╭─ PROVIDED MATERIAL

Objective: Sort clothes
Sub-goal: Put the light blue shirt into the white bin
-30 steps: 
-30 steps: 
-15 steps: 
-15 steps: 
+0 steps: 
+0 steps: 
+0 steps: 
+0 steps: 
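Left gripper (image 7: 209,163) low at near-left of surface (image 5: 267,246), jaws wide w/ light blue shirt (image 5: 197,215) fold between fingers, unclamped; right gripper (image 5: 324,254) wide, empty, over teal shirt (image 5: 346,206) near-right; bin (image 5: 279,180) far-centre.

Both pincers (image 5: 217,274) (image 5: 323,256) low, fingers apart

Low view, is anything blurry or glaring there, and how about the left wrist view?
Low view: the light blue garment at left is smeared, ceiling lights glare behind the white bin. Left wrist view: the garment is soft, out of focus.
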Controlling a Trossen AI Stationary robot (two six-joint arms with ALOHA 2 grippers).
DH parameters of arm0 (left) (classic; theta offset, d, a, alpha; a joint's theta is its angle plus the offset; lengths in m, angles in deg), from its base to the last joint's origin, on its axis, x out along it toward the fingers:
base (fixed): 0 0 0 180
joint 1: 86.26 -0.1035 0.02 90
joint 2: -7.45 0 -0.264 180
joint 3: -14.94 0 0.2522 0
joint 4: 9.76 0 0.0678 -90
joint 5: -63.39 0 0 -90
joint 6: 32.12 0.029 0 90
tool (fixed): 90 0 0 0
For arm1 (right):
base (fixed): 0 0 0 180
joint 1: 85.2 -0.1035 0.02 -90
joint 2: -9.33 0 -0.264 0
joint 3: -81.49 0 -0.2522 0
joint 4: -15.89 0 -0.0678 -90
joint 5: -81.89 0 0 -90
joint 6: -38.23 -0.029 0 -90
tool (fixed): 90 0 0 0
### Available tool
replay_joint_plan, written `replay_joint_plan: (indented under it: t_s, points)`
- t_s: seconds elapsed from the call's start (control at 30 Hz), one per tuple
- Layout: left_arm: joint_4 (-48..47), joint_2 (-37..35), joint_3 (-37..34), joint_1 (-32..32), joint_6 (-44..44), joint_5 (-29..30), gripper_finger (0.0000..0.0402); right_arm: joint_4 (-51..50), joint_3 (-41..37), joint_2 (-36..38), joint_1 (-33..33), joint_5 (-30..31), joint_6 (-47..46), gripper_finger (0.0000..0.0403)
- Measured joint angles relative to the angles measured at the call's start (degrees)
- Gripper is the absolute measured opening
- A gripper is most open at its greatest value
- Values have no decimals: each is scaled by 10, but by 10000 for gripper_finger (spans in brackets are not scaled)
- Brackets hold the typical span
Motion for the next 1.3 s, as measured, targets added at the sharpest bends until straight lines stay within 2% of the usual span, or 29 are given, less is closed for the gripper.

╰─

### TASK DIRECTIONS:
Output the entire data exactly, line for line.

### TASK RESPONSE:
Objective: Sort clothes
Sub-goal: Put the light blue shirt into the white bin
-30 steps: 
-30 steps: 
-15 steps: 
-15 steps: 
+0 steps: 
+0 steps: 
+0 steps: 
+0 steps: 
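Left gripper (image 7: 209,163) low at near-left of surface (image 5: 267,246), jaws wide w/ light blue shirt (image 5: 197,215) fold between fingers, unclamped; right gripper (image 5: 324,254) wide, empty, over teal shirt (image 5: 346,206) near-right; bin (image 5: 279,180) far-centre.

Both pincers (image 5: 217,274) (image 5: 323,256) low, fingers apart

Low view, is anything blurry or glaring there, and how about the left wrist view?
Low view: the light blue garment at left is smeared, ceiling lights glare behind the white bin. Left wrist view: the garment is soft, out of focus.
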Controlling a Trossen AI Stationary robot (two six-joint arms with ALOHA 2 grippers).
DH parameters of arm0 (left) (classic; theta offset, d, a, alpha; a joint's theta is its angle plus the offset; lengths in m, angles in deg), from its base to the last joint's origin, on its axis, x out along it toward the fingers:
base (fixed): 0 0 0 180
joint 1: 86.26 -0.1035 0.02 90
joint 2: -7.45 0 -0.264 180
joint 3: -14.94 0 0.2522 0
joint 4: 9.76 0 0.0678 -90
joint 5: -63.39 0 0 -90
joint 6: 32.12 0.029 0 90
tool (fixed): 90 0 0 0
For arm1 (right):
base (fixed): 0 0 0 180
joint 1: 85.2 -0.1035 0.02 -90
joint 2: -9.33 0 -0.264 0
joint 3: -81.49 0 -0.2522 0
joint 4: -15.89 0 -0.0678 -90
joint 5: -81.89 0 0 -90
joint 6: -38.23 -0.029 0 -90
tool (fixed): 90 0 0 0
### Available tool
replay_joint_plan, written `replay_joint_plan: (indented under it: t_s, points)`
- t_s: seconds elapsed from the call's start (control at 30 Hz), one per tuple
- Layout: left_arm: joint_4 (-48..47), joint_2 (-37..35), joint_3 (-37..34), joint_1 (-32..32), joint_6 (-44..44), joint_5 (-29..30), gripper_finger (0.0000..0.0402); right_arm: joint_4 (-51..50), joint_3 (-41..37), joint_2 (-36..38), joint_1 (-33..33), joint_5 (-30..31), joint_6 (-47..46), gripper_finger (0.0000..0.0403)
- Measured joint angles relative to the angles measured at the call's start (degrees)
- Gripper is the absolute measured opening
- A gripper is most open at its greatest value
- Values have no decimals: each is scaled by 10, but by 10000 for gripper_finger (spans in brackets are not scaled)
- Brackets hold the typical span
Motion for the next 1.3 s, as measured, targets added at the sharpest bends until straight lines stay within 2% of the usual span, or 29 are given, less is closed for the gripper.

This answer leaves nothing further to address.